Thursday January 24th, 2013

On the afternoon of April 28th 1947 a six man crew and a parrot called Lorita set sail on what must have been one of the craziest nautical quests imaginable. The destination was the Polynesian Islands. The craft was a balsa wood raft made from nine tree trunks up to 45 ft long, 2 ft in diameter, lashed together with 1 inch hemp ropes and cross pieces of balsa logs with pine centre boards and splash-boards. The main mast was constructed from lengths of mangrove wood lashed together to form an A-frame 29 ft tall. Behind the main-mast was a cabin of plaited bamboo 14ft x 8ft x 45 ft high roofed with banana leaf thatch. At the stern was a 19ft steering oar of mangrove wood, with a blade of fir. The main sail was 15ft bx 18 ft on a yard of bamboo stems lashed together.

Norwegian explorer Heyerdahl was sure and wanted to prove that people from South America could have settled Polynesia in pre-Columbian times and wished to demonstrate his theory using only materials and expertise available at the time. Despite subsequent claims by anthropologists that such voyages did not actually occur the Kon-Tiki expedition became an inspiration and the legendary skipper became a hero, best selling author and the subject of a successful motion picture and TV series.

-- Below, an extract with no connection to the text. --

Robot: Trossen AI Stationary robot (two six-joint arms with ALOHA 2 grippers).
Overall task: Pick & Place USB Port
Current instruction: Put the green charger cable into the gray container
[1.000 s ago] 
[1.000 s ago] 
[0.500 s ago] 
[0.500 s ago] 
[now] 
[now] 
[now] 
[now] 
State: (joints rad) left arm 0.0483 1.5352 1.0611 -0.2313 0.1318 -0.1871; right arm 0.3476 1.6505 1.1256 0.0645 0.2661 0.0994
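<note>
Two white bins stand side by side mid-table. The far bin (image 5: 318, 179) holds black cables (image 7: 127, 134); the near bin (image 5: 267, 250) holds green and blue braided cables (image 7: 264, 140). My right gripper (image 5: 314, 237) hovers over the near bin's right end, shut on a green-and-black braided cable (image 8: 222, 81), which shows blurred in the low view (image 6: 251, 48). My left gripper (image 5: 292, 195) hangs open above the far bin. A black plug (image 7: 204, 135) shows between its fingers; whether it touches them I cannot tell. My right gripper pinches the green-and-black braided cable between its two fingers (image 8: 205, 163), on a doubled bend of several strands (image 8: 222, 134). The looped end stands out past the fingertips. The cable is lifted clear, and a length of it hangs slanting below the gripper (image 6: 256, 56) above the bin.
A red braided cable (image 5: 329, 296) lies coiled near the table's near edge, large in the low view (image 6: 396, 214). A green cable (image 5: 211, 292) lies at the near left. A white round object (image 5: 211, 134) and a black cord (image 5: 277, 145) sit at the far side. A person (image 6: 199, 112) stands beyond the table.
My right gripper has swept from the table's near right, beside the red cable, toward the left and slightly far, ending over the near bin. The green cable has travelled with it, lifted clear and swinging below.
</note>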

The expedition was funded partly by private investors and partly by donations from the United States Army. Unfortunately the voyage was cut short on August 7th when Kon-Tiki hit a reef and was eventually beached on an uninhabited islet off Raroia atoll in the Tuamotu Archipelago. The crew had sailed a distance of around 3,770 nautical miles in 101 days, at an average speed of 1.5 knots. They were visited several days later by men from a village on a neighbouring island who had found flotsam from the raft and after a celebration they were taken from the island to Tahiti by the French schooner Tamara, with the salvaged Kon-Tiki in tow.

The original Kon-Tiki raft is now on display in the Kon-Tiki Museum in Oslo.